The administrative burden felt in the gathering and recording of data was echoed by others who felt that one set of data to gather should be agreed on – but not in addition to the reams of other information currently being gathered. An overarching decision on the core information needed would be very welcome. To record the right data which can be shared as widely as needed would reduce administrative time and free up valuable time for practice itself.

Professor Gavin Giovannoni, chair of the overall MS Variance event and an eminent voice in the Algorithm debate, shared that NHS England have agreed to a simple and mandatory annual audit for all MS centres.

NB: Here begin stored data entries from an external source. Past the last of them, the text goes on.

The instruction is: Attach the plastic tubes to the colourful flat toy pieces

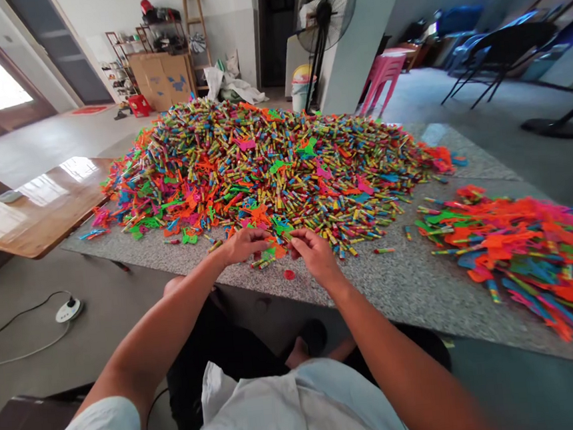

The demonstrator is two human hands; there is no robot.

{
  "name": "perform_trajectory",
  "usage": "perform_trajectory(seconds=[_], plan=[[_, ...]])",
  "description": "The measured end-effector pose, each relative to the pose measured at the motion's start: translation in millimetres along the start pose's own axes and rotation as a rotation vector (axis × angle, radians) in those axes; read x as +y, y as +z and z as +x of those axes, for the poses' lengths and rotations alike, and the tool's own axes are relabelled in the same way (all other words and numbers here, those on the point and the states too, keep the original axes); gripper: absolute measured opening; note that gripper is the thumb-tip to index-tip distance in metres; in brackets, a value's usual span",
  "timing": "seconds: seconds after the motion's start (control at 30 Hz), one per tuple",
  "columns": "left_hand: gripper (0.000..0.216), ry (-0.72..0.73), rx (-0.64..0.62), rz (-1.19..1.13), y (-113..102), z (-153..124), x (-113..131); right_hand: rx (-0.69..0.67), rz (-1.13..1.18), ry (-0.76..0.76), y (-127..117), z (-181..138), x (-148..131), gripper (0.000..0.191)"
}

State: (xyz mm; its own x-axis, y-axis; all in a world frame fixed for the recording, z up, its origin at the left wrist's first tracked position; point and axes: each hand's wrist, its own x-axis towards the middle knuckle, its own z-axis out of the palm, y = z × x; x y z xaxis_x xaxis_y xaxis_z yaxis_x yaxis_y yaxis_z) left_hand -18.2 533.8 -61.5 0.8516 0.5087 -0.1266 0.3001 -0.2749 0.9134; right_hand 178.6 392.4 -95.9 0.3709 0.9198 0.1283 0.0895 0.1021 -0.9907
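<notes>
A large heap of small striped tubes point(279, 189) in yellow, red and blue covers the stone-topped table point(387, 276) in front of me. Flat plastic shapes in orange, green and pink are mixed in, such as a bright green piece point(307, 148). At the heap's near edge, my left hand point(243, 245) has its fingers curled together beside orange and green plastic pieces. My right hand point(315, 254) faces it in a pinch. What either hand grips is too small to make out. Just below them a red round piece point(288, 275) shows near the table edge.
A second pile of orange, pink, blue and green plastic pieces point(524, 241) lies at the right. A wooden table point(39, 203) adjoins on the left. Behind stand a fan point(323, 14), pink stools point(385, 76) and a cardboard box point(161, 79). A power strip point(68, 310) sits on the floor.
</notes>
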Motion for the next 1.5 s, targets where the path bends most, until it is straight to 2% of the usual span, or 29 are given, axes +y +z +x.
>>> perform_trajectory(seconds=[0.1, 0.23, 0.5, 0.73, 0.87, 0.97, 1.13, 1.23, 1.33, 1.5], plan=[[0.043, 0.007, -0.047, -0.029, 4.8, -4.2, 12.4, -0.064, 0.038, 0.023, -2.2, -5.5, -3.2, 0.037], [0.043, 0.055, -0.086, -0.014, 6.7, -2.0, 12.6, -0.101, 0.097, 0.066, -2.9, -12.7, 2.5, 0.039], [0.042, 0.050, -0.151, 0.080, 7.9, -1.7, 7.8, -0.149, -0.104, 0.007, -15.0, -16.9, -3.4, 0.032], [0.043, 0.140, -0.129, 0.135, 6.5, 3.6, 20.6, -0.094, 0.265, 0.184, -12.9, -19.5, 7.2, 0.040], [0.041, 0.144, -0.138, 0.177, 5.7, 6.3, 20.8, -0.099, 0.336, 0.225, -11.3, -22.6, 5.9, 0.039], [0.038, 0.160, -0.151, 0.206, 5.5, 6.7, 19.0, -0.131, 0.257, 0.187, -14.6, -22.5, 3.5, 0.040], [0.039, 0.135, -0.181, 0.202, 8.5, 7.5, 14.8, -0.207, -0.017, 0.093, -26.6, -19.9, -3.5, 0.036], [0.044, 0.073, -0.228, 0.114, 14.2, 9.2, 12.0, -0.252, -0.116, 0.099, -33.7, -23.0, -8.9, 0.036], [0.048, 0.023, -0.259, 0.050, 21.2, 10.8, 9.6, -0.241, -0.187, 0.129, -38.2, -31.2, -11.8, 0.036], [0.043, 0.027, -0.297, 0.102, 32.4, 16.9, 7.9, -0.230, -0.187, 0.174, -38.3, -52.0, -2.9, 0.032]])
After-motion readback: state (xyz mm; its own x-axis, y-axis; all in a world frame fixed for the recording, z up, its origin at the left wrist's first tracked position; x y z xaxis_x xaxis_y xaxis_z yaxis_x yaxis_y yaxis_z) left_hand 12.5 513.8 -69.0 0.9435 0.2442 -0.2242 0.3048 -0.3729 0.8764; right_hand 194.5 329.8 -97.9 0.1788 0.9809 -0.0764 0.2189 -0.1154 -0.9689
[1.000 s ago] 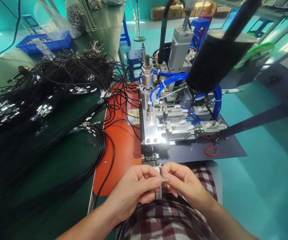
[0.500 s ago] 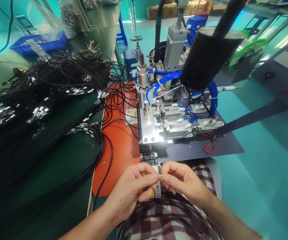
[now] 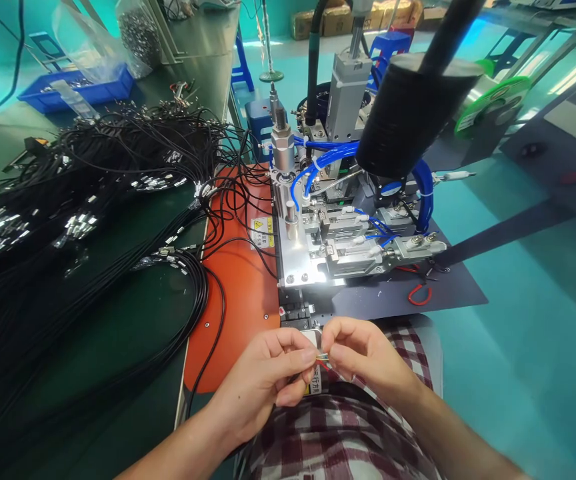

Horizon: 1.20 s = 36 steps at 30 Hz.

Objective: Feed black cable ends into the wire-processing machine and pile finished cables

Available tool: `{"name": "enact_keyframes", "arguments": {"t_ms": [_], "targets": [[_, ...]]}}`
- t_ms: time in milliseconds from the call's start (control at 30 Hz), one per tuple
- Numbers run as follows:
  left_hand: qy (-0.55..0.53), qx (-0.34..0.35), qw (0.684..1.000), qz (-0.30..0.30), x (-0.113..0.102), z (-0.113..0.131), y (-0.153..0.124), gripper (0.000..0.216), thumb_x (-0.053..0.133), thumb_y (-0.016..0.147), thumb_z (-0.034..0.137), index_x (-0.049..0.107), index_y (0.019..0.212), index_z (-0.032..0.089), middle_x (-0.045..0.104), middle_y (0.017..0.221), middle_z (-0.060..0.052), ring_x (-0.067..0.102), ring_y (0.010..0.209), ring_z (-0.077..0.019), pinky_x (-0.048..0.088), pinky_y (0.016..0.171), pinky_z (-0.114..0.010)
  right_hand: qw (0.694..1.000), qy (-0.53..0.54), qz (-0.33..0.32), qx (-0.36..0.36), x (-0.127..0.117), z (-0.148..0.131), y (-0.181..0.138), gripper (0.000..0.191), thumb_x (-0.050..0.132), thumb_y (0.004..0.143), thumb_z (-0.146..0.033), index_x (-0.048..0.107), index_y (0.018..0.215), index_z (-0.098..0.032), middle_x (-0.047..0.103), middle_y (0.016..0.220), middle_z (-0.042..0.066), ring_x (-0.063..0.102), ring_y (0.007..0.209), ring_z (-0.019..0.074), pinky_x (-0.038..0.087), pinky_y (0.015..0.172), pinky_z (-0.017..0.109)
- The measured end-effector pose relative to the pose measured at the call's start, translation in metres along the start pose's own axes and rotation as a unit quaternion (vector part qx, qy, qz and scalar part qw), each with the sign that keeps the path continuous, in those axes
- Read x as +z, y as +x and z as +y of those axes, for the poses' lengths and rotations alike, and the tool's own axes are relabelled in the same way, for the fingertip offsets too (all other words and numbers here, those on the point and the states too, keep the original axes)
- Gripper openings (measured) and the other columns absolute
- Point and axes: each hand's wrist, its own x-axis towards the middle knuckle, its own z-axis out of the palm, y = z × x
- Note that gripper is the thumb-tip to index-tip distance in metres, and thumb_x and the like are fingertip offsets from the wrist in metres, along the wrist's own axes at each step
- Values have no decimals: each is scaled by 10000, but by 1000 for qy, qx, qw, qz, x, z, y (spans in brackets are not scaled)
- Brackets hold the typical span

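My left hand point(image 3: 263, 383) and my right hand point(image 3: 363, 357) meet over my lap, just in front of the machine's front edge. Both pinch a tiny wire end point(image 3: 323, 358) between thumb and forefinger; its tip is too small to name. A black cable point(image 3: 208, 360) runs from under my left hand back across the orange mat point(image 3: 241, 300). Directly behind my fingers stands the small pneumatic machine point(image 3: 333, 233) with blue air hoses and a bright metal plate.
A large heap of black cables with metal ends point(image 3: 68, 200) covers the green bench to the left. A blue tray point(image 3: 75, 87) and a clear bag of parts point(image 3: 141, 33) stand at the back. A black lamp head point(image 3: 413, 113) hangs over the machine. Teal floor lies to the right.
Both hands stay pinched together and have shifted slightly up toward the machine's front edge; the view has drifted a little. Nothing was released.
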Motion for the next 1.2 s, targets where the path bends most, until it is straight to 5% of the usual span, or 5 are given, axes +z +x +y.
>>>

This will provide the information needed to have outcomes-based evidence to inform future practice.

 

The lines that are drawn

The final problem with the algorithm seems to lie in the amount of elements which have been adopted directly from NICE guidance. Whilst this seems to be a sensible step, in reality it has drawn some arbitrary lines that do not allow for assessment of the person and the way they manage their MS and their lives. One of those key elements which was debated thoroughly is the requirement to cease treatment with DMTs if the person with MS becomes reliant on a wheelchair.

Practitioners shared from the floor tales of patients who use a wheelchair and have other disabilities, and yet are very positive, self-sufficient individuals who are still working or contributing to society in other ways. As one practitioner put it, ‘surely if someone has only got the full use of one limb, it becomes even more important to preserve that use?’

 

In summary

Ultimately, the debate around the algorithm raised as many unanswered questions as it met, and yet it does seem that consensus in the room was supportive in our need for a framework and an agreed way of using DMTs. The take-home message from this session was ultimately summarised from the floor:

‘The Algorithm tells us what we’re allowed to do, not necessarily what we want to do – but it’s a starting point and we need to build on this.’